**Problem**. The required copy runs from the first line of the material through the line containing "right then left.", exactly as written and without pictures.

**Data in this exercise**.
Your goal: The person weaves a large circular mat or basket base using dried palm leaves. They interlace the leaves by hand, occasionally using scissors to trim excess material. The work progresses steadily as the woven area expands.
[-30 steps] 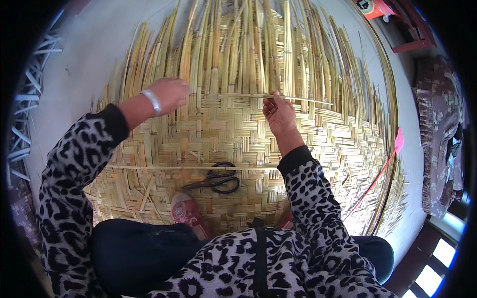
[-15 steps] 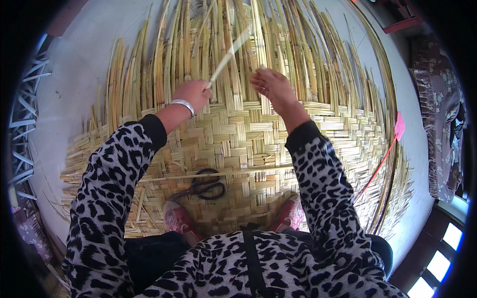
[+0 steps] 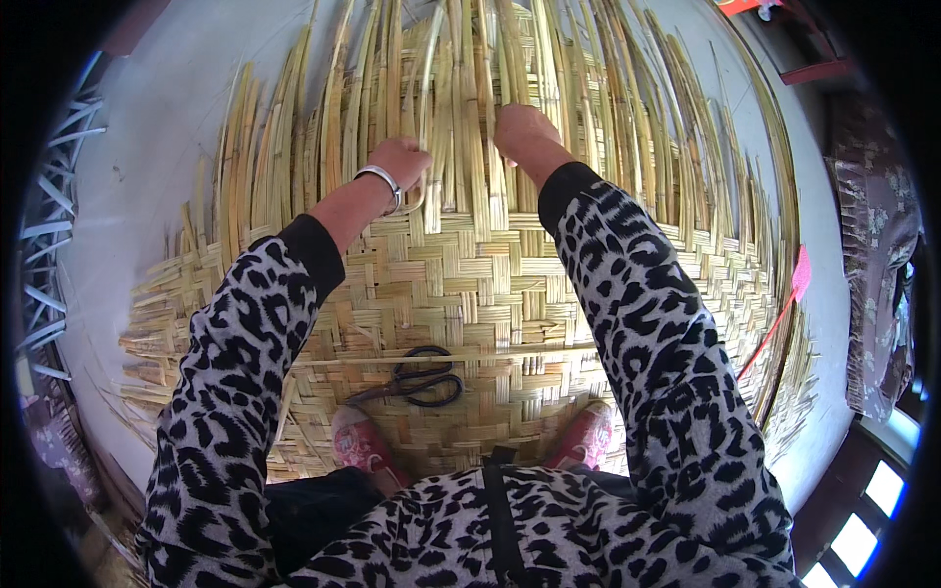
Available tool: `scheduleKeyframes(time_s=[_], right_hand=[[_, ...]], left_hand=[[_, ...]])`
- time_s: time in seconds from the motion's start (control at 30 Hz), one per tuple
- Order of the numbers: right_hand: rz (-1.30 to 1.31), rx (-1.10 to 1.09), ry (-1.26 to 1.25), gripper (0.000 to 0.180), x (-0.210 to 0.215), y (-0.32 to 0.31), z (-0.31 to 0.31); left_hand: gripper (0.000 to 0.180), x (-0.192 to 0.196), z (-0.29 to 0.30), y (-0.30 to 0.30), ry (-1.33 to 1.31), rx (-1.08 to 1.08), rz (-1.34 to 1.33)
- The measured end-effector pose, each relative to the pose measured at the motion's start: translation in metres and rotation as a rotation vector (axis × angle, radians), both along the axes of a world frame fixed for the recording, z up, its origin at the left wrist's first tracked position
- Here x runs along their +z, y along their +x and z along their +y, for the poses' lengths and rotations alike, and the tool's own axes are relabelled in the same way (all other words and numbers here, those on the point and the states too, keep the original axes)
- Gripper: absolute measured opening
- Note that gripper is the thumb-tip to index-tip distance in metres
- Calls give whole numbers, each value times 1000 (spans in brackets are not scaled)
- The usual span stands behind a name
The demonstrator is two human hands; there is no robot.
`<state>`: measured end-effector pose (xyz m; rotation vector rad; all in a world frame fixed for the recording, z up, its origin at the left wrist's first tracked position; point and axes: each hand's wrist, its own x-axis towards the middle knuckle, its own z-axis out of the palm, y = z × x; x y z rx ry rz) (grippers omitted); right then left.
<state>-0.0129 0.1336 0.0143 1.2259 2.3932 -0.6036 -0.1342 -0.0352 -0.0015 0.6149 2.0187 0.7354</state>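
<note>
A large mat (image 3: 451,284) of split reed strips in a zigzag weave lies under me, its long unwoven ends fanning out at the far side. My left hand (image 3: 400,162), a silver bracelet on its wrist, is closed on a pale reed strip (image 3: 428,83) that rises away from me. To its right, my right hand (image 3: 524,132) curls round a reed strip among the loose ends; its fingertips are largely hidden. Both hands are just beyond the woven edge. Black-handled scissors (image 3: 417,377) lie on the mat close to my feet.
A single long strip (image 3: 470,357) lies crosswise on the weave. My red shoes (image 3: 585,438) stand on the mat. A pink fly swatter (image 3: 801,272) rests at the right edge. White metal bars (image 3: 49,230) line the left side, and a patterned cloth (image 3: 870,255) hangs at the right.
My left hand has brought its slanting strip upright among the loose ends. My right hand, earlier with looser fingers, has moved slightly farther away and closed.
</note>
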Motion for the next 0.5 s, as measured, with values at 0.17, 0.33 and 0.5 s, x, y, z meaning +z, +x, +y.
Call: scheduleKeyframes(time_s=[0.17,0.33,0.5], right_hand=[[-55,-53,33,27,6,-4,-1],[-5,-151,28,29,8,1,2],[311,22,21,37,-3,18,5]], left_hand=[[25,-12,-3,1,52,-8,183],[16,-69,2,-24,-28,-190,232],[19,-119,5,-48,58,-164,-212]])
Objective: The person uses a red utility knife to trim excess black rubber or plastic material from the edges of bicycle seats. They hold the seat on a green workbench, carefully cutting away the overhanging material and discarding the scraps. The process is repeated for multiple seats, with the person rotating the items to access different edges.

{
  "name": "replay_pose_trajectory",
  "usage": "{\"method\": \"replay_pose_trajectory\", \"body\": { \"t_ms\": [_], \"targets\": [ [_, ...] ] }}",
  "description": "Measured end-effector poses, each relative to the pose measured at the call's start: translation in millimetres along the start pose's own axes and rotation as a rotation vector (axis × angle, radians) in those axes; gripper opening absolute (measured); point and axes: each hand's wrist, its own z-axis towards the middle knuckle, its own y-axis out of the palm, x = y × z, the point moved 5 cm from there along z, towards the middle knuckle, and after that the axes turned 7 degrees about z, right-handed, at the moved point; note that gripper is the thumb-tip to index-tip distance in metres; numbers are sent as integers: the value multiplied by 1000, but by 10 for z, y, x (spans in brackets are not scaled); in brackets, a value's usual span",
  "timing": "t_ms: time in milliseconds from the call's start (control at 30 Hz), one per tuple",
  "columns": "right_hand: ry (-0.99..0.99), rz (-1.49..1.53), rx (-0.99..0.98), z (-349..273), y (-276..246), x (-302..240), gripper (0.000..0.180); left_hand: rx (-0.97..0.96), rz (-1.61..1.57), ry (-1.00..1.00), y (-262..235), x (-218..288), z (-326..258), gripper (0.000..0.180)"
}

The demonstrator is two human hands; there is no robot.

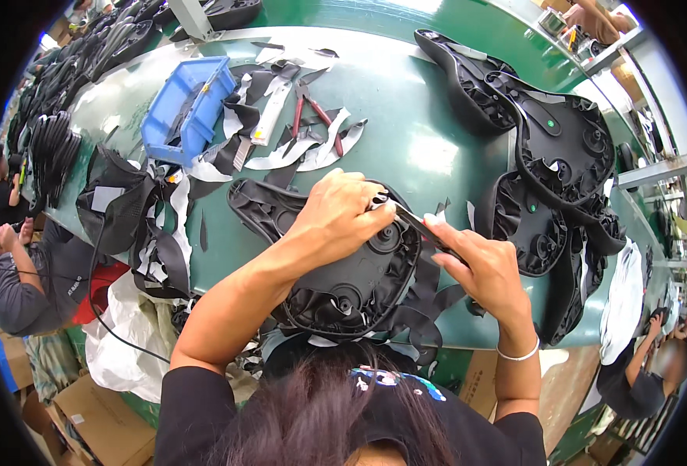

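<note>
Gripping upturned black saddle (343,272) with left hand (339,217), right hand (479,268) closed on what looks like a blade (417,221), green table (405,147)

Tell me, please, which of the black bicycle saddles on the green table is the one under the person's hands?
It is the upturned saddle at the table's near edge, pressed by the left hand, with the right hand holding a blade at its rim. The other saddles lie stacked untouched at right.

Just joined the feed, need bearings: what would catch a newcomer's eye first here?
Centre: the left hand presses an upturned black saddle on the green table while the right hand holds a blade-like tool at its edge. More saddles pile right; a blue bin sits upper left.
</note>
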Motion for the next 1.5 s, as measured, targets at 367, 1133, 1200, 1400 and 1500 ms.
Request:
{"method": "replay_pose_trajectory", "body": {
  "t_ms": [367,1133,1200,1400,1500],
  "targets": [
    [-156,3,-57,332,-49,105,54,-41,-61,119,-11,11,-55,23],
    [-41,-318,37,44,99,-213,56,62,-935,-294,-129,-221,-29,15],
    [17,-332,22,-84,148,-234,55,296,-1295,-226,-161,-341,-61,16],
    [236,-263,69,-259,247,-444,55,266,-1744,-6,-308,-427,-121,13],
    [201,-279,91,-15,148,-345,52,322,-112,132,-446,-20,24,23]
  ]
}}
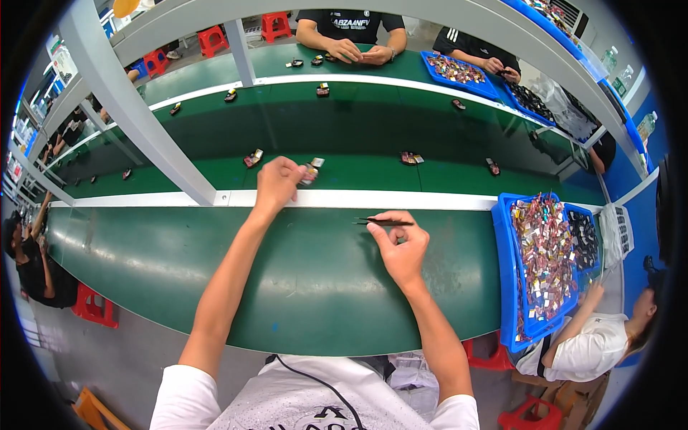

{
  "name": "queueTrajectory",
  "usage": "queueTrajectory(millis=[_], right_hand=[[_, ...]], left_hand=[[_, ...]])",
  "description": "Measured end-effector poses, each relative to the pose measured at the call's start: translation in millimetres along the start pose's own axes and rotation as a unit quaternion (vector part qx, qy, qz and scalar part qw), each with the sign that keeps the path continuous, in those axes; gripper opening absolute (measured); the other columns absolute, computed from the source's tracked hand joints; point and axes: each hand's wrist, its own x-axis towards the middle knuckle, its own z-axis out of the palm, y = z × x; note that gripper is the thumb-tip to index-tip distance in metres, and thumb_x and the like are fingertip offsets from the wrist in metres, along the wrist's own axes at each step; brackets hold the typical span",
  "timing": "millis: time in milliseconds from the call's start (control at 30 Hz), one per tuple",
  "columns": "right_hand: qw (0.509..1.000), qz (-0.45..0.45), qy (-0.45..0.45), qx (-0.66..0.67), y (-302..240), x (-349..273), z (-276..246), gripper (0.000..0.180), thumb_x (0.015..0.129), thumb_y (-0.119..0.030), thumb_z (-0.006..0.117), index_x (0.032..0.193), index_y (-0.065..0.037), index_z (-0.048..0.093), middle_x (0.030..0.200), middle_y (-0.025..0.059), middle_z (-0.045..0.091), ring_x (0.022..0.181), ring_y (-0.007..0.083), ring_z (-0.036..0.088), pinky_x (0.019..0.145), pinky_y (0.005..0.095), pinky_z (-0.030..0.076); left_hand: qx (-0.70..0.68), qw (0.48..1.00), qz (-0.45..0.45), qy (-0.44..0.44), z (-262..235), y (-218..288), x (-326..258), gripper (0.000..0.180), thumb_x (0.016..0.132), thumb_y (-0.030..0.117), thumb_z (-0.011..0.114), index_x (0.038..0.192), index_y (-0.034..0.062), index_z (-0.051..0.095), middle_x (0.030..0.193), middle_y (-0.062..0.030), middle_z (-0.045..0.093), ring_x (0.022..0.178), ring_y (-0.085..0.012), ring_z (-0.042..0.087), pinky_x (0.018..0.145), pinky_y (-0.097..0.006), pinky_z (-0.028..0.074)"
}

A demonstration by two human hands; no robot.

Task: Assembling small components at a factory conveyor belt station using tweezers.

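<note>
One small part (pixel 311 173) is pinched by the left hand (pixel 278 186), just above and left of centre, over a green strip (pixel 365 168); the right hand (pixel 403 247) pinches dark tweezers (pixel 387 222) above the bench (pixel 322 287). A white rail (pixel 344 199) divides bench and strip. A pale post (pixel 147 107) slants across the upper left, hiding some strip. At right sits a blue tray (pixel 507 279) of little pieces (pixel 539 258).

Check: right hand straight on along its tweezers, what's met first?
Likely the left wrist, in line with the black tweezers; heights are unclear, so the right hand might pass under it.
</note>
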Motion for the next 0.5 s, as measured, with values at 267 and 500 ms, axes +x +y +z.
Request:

**Output for this exercise**.
Your goal: The person weaves a large circular mat or basket base using dried palm leaves. They interlace the leaves by hand, occasionally using scissors to trim excess material. The work progresses steadily as the woven area expands.
[-30 steps] 
[-15 steps] 
[+0 steps] 
Available tool: `scheduleKeyframes(time_s=[_], right_hand=[[_, ...]], left_hand=[[_, ...]])`
- time_s: time in seconds from the motion's start (control at 30 Hz), one per tuple
- Order of the numbers: right_hand: rz (-1.30 to 1.31), rx (-1.10 to 1.09), ry (-1.26 to 1.25), gripper (0.000 to 0.180), x (-0.210 to 0.215), y (-0.32 to 0.31), z (-0.31 to 0.31); left_hand: gripper (0.000 to 0.180), x (-0.192 to 0.196), z (-0.29 to 0.30), y (-0.30 to 0.30), ry (-1.33 to 1.31), rx (-1.08 to 1.08), rz (-1.34 to 1.33)
- The measured end-effector pose, each relative to the pose measured at the motion's start: translation in metres and rotation as a rotation vector (axis × angle, radians), both along the axes of a world frame fixed for the recording, z up, its origin at the left wrist's first tracked position
- Here x runs along their +z, y along their +x and z along their +y, for the poses' lengths and rotations alike, and the tool's own axes are relabelled in the same way (all other words and numbers here, those on the point and the states too, keep the original axes)
- Gripper: absolute measured opening
- Note that gripper is the thumb-tip to index-tip distance in metres
- Calls give whole numbers, each value times 1000 (spans in brackets are not scaled)
- The usual span stands behind a name
The demonstrator is two human hands; there is no robot.
`<state>`: measured end-effector pose (xyz m; rotation vector rad; all in a world frame fixed for the recording, z up, its origin at the left wrist's first tracked position; point and axes: each hand's wrist, its own x-axis towards the middle knuckle, its own z-axis out of the palm, y = z × x; x y z rx ry rz) (grippers omitted); right then left.

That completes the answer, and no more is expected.